- Specialty: Psychiatry, clinical psychology, emergency medicine

= Homicidal ideation =

Common medical term for thoughts about homicide

Homicidal ideation is a common medical term for thoughts about homicide. There is a range of homicidal thoughts which spans from vague and fleeting to detailed and fully formulated plans without the act itself. Most people who have homicidal ideation do not commit homicide. 50–91% of people surveyed on university grounds in various places in the United States admit to having had a homicidal fantasy. Homicidal ideation accounts for 2–5% of patient presentations to psychiatric facilities in the United States.

Homicidal ideation is not a disease itself, but may result from other illnesses such as delirium and psychosis. Psychosis, which accounts for 89% of admissions with homicidal ideation in one US study, includes substance-induced psychosis (e.g. amphetamine psychosis) and the psychoses related to schizophreniform disorder and schizophrenia. Delirium is often drug induced or secondary to general medical illness(es). Homicidal ideation is also a possible side effect of many psychiatric medications.

It may arise in association with personality disorders or it may occur in people who do not have any detectable illness. In fact, surveys have shown that the majority of people have had homicidal fantasies at some stage in their life. Many theories have been proposed to explain this.

==Diagnosis==

===Violence risk===
There are many associated risk factors which include a history of violence, thoughts of committing harm, poor impulse control and an inability to delay gratification.

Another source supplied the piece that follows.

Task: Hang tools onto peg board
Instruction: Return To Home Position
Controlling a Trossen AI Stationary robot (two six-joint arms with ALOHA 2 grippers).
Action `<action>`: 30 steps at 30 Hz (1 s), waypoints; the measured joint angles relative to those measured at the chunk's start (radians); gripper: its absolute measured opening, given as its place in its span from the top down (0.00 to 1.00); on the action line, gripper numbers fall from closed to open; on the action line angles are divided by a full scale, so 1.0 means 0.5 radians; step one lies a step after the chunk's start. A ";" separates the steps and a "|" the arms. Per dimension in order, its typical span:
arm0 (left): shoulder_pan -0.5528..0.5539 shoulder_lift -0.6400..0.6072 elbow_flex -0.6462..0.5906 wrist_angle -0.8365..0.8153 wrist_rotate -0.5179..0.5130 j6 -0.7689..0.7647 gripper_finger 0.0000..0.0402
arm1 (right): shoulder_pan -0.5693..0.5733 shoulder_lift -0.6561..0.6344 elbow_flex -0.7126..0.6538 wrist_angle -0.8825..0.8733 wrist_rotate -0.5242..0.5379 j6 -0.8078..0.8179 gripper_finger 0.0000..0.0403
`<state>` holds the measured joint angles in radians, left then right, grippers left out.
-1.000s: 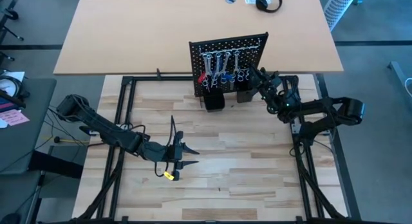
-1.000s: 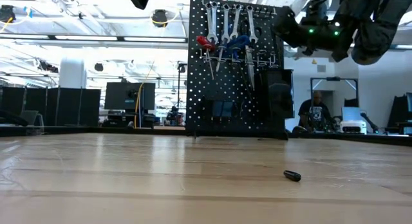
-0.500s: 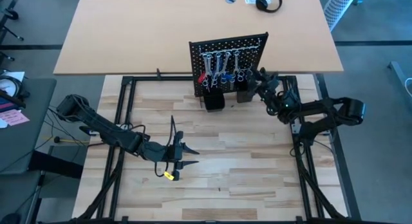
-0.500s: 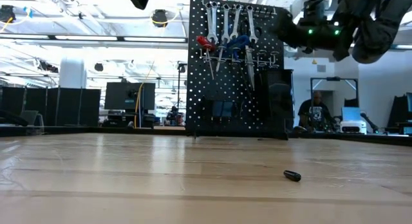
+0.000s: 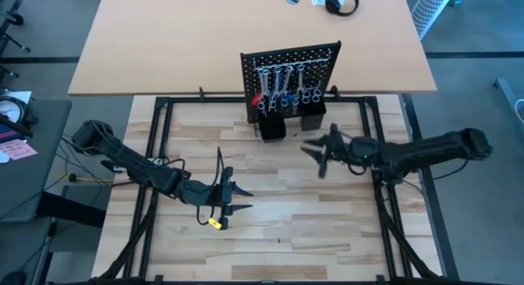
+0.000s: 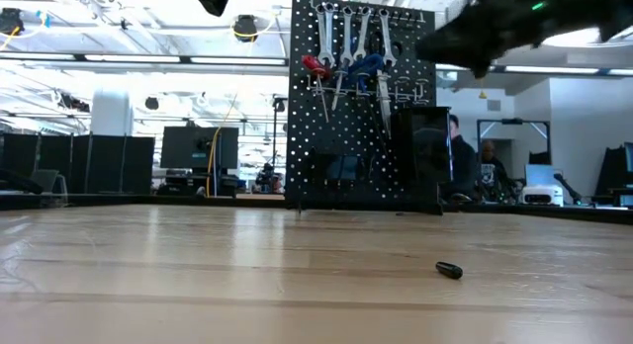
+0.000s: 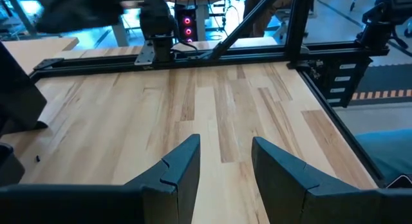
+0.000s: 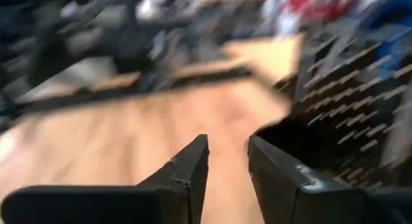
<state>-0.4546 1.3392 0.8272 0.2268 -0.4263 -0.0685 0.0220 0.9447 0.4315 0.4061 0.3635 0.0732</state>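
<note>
Jaws spread and empty, the left gripper (image 5: 240,198) hangs over the table (image 5: 278,244) near its middle. On the peg board (image 5: 291,57), upright at the far edge, hang the tools (image 5: 281,79). Nearer it and likewise spread, the right gripper (image 5: 314,157) now sits before the board; a second ago it hovered at the right cup (image 5: 312,119).

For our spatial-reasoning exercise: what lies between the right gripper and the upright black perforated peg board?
In the high view, only bare light-wood tabletop separates the right gripper, jaws open, from the upright black perforated peg board.
</note>
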 joint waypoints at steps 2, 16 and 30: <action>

===Associated psychopathology===
People who have homicidal ideation are at higher risk of other psychopathology than the normal population. This includes suicidal ideation, psychosis, delirium, or intoxication.

Homicidal ideation may arise in relation to behavioural conditions such as personality disorder (particularly conduct disorder, narcissistic personality disorder and antisocial personality disorder). A study in Finland showed an increased risk of violence from people who have antisocial personality disorder, which is greater than the risk of violence from people who have schizophrenia. The same study also cites that many other mental disorders are not associated with an increased risk of violence, of note: depression, anxiety disorders and intellectual disability.

Homicidal ideation may arise in people who are otherwise quite well, as is demonstrated by the fact that the greater majority of people within the general population have had homicidal fantasies. When triggering factors are sought regarding homicidal fantasies the majority seem to be linked in some way to the disruption of a couple relationship. Either jealousy or revenge, greed/lust or even fear and self-defense prompt homicidal thoughts and actions in the majority of cases. In a minority of cases, homicides and acts of violence may be related to mental disorder. These homicides and fantasies do not seem to have the same underlying triggers as those by people without a mental disorder, but when these trigger factors are present the risk for violence is greater than usual.

People who present with homicidal ideation also have a higher risk of suicide. This shows the need for an assessment of suicide risk in people with thoughts of violence towards others.

===Spurious and fictitious homicidal ideation===
Sometimes people claiming to have homicidal ideation do not actually have homicidal thoughts but merely claim to have them. They may do this for a variety of reasons, e.g. to gain attention, to coerce a person or people for or against some action, or to avoid social or legal obligation (sometimes by gaining admission to a hospital) — see malingering or factitious disorder.

==Theories==

A number of theories have been proposed to explain the phenomenon of homicidal ideation or homicide itself. Many of these theories seem to overlap. They often are not mutually exclusive. At present no single theory explains all the phenomena noted in homicide, although many theories go some way to explaining several areas. Most of these theories follow the reasoning of theories studied in criminology. A brief synopsis of theories specific to homicide follows.

===Homicide adaptation===
This is the most recent of evolutionary theories. It claims to explain most of the phenomena associated with homicide. It states that humans have evolved with adaptations that enable us to think of and/or plan homicide. We come up with the idea as a possible answer to our problem position (threat to ourselves, our mates or our resources) and include a range of thought processes regarding killer and victim (degree of relatedness, relative status, gender, reproductive values, size and strength of families, allies and resources) and the potential costs of making use of such a high penalty strategy as homicide. If homicide is determined to be the best solution strategy, then it might be functional.

===By-product hypothesis ("slip up")===
According to this hypothesis, homicide is considered to be a mistake or over-reaction. Normal psychological mechanisms for control of property, partner or personal safety may not appear to be sufficient under certain stressful circumstances and abnormal mechanisms develop. Particularly extreme expressions of this may occur leading to homicide where in the normal state the perpetrator would not behave in this manner.

==Management==
Not much information is available regarding the management of patients with homicidal thoughts. In Western countries, the management of such people lies within the realms of the police force and the health system. It is generally agreed upon that people with homicidal thoughts who are thought to be at high risk of acting them out should be recognized as needing help. They should be brought swiftly to a place where an assessment can be made and any underlying medical or mental disorder should be treated.